● **Task to carry out**
Restate each record below word for word, skipping images.

(Record extracts)

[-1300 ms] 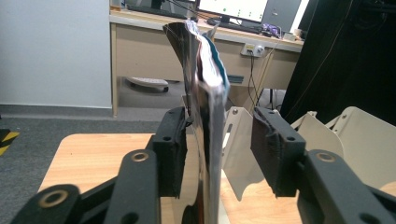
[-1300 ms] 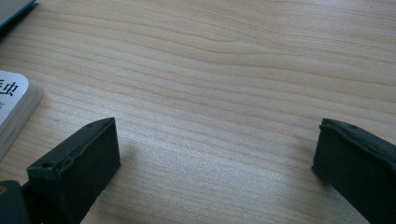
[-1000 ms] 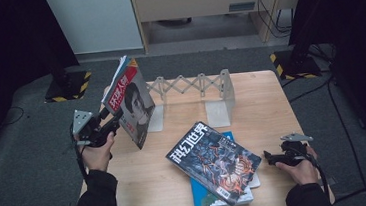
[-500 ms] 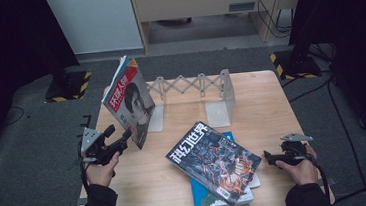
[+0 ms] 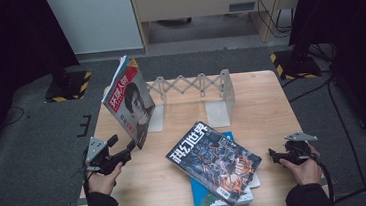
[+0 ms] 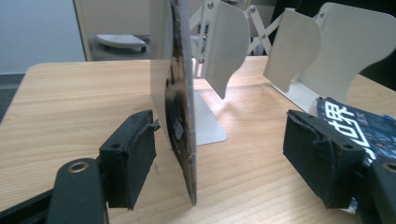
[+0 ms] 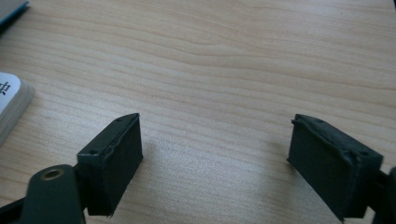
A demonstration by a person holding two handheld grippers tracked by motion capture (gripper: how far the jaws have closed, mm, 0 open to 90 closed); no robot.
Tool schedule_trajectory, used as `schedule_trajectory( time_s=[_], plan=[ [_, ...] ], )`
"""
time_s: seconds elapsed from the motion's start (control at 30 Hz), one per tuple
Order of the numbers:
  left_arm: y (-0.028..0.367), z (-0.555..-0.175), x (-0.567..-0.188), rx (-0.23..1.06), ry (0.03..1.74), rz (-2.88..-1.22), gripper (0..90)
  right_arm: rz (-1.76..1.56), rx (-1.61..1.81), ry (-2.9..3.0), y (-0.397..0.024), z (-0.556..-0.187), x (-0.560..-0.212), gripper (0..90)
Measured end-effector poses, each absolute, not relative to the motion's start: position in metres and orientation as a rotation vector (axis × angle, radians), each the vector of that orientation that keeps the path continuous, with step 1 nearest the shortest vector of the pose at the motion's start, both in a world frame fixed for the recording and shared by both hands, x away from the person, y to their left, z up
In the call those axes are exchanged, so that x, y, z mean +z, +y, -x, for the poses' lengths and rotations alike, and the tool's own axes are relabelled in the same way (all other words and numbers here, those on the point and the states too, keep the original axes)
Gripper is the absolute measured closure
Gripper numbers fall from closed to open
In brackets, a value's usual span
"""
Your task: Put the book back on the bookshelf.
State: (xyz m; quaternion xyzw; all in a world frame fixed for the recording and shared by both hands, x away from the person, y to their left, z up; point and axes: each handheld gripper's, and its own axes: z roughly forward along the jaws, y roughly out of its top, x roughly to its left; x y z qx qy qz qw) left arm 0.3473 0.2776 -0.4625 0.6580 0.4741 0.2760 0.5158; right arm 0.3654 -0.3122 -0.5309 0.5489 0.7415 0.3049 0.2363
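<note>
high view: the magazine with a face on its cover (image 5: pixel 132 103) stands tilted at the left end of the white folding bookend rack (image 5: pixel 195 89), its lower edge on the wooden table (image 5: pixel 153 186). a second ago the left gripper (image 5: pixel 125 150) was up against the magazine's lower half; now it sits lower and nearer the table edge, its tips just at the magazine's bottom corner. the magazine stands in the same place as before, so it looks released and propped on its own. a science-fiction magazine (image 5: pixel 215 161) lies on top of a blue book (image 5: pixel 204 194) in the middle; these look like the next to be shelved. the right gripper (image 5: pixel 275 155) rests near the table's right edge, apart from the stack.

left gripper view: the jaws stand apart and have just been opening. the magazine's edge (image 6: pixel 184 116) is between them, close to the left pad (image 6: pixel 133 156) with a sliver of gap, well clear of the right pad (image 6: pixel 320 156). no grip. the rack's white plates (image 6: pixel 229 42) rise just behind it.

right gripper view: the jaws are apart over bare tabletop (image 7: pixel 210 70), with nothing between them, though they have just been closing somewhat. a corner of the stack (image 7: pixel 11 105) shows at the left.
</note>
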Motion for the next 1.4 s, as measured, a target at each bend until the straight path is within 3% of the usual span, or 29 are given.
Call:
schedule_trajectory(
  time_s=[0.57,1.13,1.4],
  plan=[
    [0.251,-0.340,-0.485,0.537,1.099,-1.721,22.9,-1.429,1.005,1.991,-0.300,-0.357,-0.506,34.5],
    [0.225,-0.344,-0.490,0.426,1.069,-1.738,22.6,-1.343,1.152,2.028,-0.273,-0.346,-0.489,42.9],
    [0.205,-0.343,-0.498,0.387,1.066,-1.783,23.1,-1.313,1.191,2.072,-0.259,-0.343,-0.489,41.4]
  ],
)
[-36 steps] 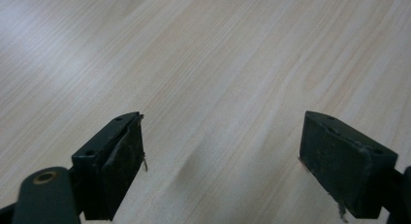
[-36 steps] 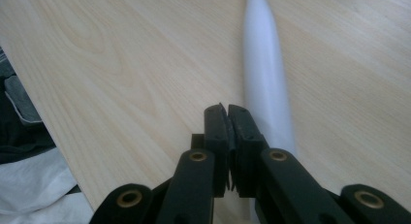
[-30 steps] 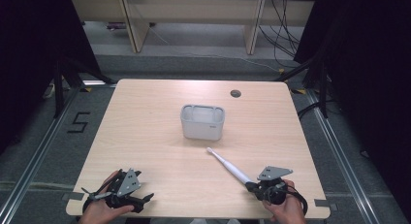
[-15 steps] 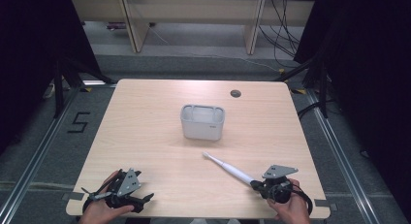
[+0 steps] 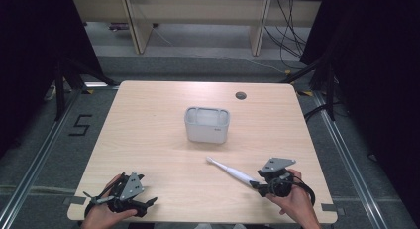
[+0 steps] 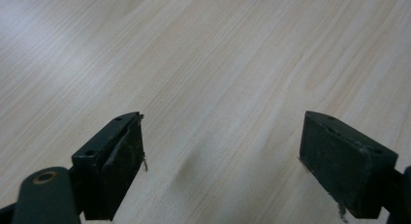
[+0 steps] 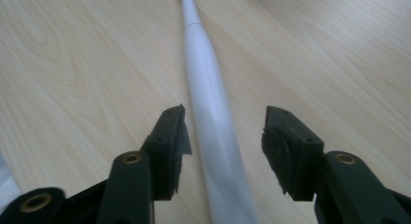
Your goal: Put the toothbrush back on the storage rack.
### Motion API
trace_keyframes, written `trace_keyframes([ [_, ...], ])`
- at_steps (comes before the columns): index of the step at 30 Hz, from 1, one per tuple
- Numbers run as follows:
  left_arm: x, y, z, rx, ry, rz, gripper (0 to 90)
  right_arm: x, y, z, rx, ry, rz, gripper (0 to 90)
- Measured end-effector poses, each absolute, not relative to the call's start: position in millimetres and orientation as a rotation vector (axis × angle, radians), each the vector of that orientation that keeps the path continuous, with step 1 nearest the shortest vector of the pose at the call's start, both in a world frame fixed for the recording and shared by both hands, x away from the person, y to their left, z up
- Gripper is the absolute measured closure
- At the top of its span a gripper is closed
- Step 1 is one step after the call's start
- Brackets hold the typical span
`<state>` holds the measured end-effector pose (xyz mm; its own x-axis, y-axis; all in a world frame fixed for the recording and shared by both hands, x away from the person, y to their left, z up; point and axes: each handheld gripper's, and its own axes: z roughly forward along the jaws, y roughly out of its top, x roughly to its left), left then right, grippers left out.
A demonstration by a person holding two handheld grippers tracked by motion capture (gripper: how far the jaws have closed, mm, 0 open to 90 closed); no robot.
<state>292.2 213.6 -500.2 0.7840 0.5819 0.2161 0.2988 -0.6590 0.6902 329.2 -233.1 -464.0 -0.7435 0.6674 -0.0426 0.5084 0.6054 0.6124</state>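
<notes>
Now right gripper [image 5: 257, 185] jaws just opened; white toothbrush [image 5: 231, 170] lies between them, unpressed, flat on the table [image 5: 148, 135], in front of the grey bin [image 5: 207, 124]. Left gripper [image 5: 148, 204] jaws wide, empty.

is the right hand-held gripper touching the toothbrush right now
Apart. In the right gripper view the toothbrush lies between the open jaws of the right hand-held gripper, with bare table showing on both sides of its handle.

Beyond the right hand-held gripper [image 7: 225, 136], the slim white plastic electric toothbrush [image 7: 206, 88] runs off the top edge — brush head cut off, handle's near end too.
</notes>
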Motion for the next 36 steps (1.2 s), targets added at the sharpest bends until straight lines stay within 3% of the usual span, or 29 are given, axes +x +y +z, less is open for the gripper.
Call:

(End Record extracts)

● **Solved problem**
[-1300 ms] 
[-1300 ms] 
[-1000 ms] 
[-500 ms] 
[+0 ms] 
[+0 ms] 
[+0 ms] 
A demonstration by a person holding two handheld grippers tracked by motion capture (gripper: how far the jaws have closed, mm, 0 open to 90 closed); no robot.
Tool schedule_trajectory, used as `schedule_trajectory( time_s=[_], plan=[ [_, ...] ], )`
"""
time_s: seconds elapsed from the motion's start (control at 30 Hz), one per tuple
Order of the numbers:
  left_arm: y (-0.028..0.367), z (-0.555..-0.175), x (-0.567..-0.188), rx (-0.23..1.06), ry (0.03..1.74), rz (-2.88..-1.22), gripper (0..90)
  right_arm: rz (-1.76..1.56), rx (-1.61..1.81), ry (-2.9..3.0), y (-0.397..0.024), z (-0.556..-0.187), x (-0.560..-0.212), gripper (0..90)
Measured end-effector poses, each absolute, not relative to the motion's start: position in metres and orientation as a rotation vector (axis × angle, radians), each the vector of that orientation that keeps the path continuous, with step 1 nearest the shortest vector of the pose at the motion's start, both in a world frame fixed for the recording and shared by both hands, x away from the person, y to their left, z up
In the call those axes are exchanged, so that x, y, z mean +z, +y, -x, for the poses' lengths and rotations alike, and the tool's own axes are relabelled in the same way (all other words and numbers here, those on the point and the states too, keep the original axes)
Gripper is the absolute measured closure
Gripper numbers fall from closed to open
In brackets, a value's usual span
"""
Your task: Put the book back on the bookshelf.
State: (xyz m; quaternion xyzw; all in a world frame fixed for the recording and shared by both hands, x away from the person, y to their left, z up; point and axes: each handheld gripper's, and its own axes: z roughly forward along the jaws, y roughly out of its top, x roughly to its left; x y z qx qy qz qw) left arm 0.3473 0.2776 -0.4625 0.6580 0.4741 0.2760 0.5158; right arm 0.3654 -0.3122 -0.5309 0.5489 0.7415 0.3049 0.2363
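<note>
high view: the magazine with a face on its cover (image 5: pixel 132 103) stands tilted at the left end of the white folding bookend rack (image 5: pixel 195 89), its lower edge on the wooden table (image 5: pixel 153 186). a second ago the left gripper (image 5: pixel 125 150) was up against the magazine's lower half; now it sits lower and nearer the table edge, its tips just at the magazine's bottom corner. the magazine stands in the same place as before, so it looks released and propped on its own. a science-fiction magazine (image 5: pixel 215 161) lies on top of a blue book (image 5: pixel 204 194) in the middle; these look like the next to be shelved. the right gripper (image 5: pixel 275 155) rests near the table's right edge, apart from the stack.

left gripper view: the jaws stand apart and have just been opening. the magazine's edge (image 6: pixel 184 116) is between them, close to the left pad (image 6: pixel 133 156) with a sliver of gap, well clear of the right pad (image 6: pixel 320 156). no grip. the rack's white plates (image 6: pixel 229 42) rise just behind it.

right gripper view: the jaws are apart over bare tabletop (image 7: pixel 210 70), with nothing between them, though they have just been closing somewhat. a corner of the stack (image 7: pixel 11 105) shows at the left.
</note>
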Motion for the next 1.4 s, as measured, a target at each bend until the straight path is within 3% of the usual span, or 29 are given.
Call:
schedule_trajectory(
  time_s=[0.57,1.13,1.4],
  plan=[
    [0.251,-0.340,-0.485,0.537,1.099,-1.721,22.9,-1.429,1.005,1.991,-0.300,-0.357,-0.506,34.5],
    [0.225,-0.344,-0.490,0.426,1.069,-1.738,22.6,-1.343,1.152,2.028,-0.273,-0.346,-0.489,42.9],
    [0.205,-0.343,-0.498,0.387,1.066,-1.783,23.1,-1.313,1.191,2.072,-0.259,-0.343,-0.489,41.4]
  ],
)
[-36 steps] 
[-36 steps] 
[-30 steps] 
[-15 steps] 
[+0 steps] 
[+0 steps] 
[+0 steps] 
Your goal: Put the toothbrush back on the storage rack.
### Motion API
trace_keyframes, written `trace_keyframes([ [_, ...], ])`
- at_steps (comes before the columns): index of the step at 30 Hz, from 1, one per tuple
- Numbers run as follows:
  left_arm: x, y, z, rx, ry, rz, gripper (0 to 90)
  right_arm: x, y, z, rx, ry, rz, gripper (0 to 90)
- Measured end-effector poses, each absolute, not relative to the call's start: position in millimetres and orientation as a rotation vector (axis × angle, radians), each the vector of that orientation that keeps the path continuous, with step 1 nearest the shortest vector of the pose at the call's start, both in a world frame fixed for the recording and shared by both hands, x away from the person, y to their left, z up
- Gripper is the absolute measured closure
- At the top of its span a gripper is closed
- Step 1 is one step after the call's start
- Brackets hold the typical span
`<state>` holds the measured end-effector pose (xyz mm; its own x-axis, y-axis; all in a world frame fixed for the recording and shared by both hands, x away from the person, y to their left, z up; point and axes: each handheld gripper's, and its own axes: z roughly forward along the jaws, y roughly out of its top, x roughly to its left), left then right, grippers left out.
A demonstration by a person holding two handheld grippers tracked by motion capture (gripper: how far the jaws have closed, mm, 0 open to 90 closed); no robot.
<state>292.2 213.6 -500.2 0.7840 0.5819 0.2161 0.2988 -0.6590 0.6902 329.2 -233.1 -464.0 -0.7435 0.6674 -0.0426 0.5084 0.6054 0.6124</state>
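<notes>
Now right gripper [image 5: 257, 185] jaws just opened; white toothbrush [image 5: 231, 170] lies between them, unpressed, flat on the table [image 5: 148, 135], in front of the grey bin [image 5: 207, 124]. Left gripper [image 5: 148, 204] jaws wide, empty.

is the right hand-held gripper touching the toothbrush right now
Apart. In the right gripper view the toothbrush lies between the open jaws of the right hand-held gripper, with bare table showing on both sides of its handle.

Beyond the right hand-held gripper [image 7: 225, 136], the slim white plastic electric toothbrush [image 7: 206, 88] runs off the top edge — brush head cut off, handle's near end too.
</notes>
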Motion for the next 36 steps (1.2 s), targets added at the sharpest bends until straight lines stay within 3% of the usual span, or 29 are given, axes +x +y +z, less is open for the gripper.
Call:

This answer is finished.